Data shown:
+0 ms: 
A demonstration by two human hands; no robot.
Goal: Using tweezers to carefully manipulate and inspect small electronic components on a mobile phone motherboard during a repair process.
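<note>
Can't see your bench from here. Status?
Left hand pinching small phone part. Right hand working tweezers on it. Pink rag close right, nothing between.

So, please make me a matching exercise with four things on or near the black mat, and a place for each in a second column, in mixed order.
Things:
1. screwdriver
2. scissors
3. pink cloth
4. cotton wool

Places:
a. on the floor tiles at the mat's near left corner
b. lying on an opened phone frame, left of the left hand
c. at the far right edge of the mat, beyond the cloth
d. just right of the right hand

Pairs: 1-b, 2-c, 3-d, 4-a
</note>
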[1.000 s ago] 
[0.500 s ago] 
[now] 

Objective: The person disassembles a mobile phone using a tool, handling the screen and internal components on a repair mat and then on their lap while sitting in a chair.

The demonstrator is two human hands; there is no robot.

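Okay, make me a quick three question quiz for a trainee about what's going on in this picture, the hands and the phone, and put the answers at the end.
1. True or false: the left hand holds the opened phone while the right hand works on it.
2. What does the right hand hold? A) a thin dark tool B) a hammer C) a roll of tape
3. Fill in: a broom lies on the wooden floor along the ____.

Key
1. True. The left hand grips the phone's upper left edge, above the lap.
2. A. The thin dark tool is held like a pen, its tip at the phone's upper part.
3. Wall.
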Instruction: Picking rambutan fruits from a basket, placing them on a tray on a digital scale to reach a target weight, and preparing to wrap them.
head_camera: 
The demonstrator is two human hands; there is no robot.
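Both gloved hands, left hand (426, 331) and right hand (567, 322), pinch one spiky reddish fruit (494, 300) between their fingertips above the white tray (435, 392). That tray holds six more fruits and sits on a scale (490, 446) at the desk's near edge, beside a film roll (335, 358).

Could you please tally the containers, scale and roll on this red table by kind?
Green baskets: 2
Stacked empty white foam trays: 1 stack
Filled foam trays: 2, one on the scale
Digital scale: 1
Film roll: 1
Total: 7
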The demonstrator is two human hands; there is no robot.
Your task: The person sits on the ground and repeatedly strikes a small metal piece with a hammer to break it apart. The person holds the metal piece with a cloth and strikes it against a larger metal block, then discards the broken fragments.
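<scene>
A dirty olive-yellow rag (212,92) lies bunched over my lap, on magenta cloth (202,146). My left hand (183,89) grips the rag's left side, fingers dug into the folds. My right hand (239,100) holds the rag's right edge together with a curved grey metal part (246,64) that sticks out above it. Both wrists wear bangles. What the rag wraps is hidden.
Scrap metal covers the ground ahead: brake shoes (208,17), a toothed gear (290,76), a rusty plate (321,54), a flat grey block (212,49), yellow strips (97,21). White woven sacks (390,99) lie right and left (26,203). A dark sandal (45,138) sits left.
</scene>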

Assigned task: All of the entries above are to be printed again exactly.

Answer:
+0 ms: 
A demonstration by two human hands; no robot.
Goal: Using tweezers to carefully manipulate and inspect small electronic components on a mobile phone motherboard during a repair process.
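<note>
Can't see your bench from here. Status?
Left hand pinching small phone part. Right hand working tweezers on it. Pink rag close right, nothing between.

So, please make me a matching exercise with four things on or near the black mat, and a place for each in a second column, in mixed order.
Things:
1. screwdriver
2. scissors
3. pink cloth
4. cotton wool

Places:
a. on the floor tiles at the mat's near left corner
b. lying on an opened phone frame, left of the left hand
c. at the far right edge of the mat, beyond the cloth
d. just right of the right hand

Pairs: 1-b, 2-c, 3-d, 4-a
</note>
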[1.000 s ago] 
[0.500 s ago] 
[now] 

Objective: The person disassembles a mobile phone using a tool, handling the screen and internal components on a repair mat and then on their lap while sitting in a chair.

The demonstrator is two human hands; there is no robot.

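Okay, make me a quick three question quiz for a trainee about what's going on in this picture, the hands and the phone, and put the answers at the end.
1. True or false: the left hand holds the opened phone while the right hand works on it.
2. What does the right hand hold? A) a thin dark tool B) a hammer C) a roll of tape
3. Fill in: a broom lies on the wooden floor along the ____.

Key
1. True. The left hand grips the phone's upper left edge, above the lap.
2. A. The thin dark tool is held like a pen, its tip at the phone's upper part.
3. Wall.
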Instruction: Picking rambutan fruits from a basket, placing them on a tray on a digital scale to reach a target weight, and preparing to wrap them.
head_camera: 
The demonstrator is two human hands; there is no robot.
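Both gloved hands, left hand (426, 331) and right hand (567, 322), pinch one spiky reddish fruit (494, 300) between their fingertips above the white tray (435, 392). That tray holds six more fruits and sits on a scale (490, 446) at the desk's near edge, beside a film roll (335, 358).

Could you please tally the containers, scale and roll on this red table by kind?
Green baskets: 2
Stacked empty white foam trays: 1 stack
Filled foam trays: 2, one on the scale
Digital scale: 1
Film roll: 1
Total: 7
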The demonstrator is two human hands; there is no robot.
Your task: The person sits on the ground and repeatedly strikes a small metal piece with a hammer to break it apart. The person holds the metal piece with a cloth and strikes it against a larger metal block, then discards the broken fragments.
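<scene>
A dirty olive-yellow rag (212,92) lies bunched over my lap, on magenta cloth (202,146). My left hand (183,89) grips the rag's left side, fingers dug into the folds. My right hand (239,100) holds the rag's right edge together with a curved grey metal part (246,64) that sticks out above it. Both wrists wear bangles. What the rag wraps is hidden.
Scrap metal covers the ground ahead: brake shoes (208,17), a toothed gear (290,76), a rusty plate (321,54), a flat grey block (212,49), yellow strips (97,21). White woven sacks (390,99) lie right and left (26,203). A dark sandal (45,138) sits left.
</scene>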

The output has been given in full.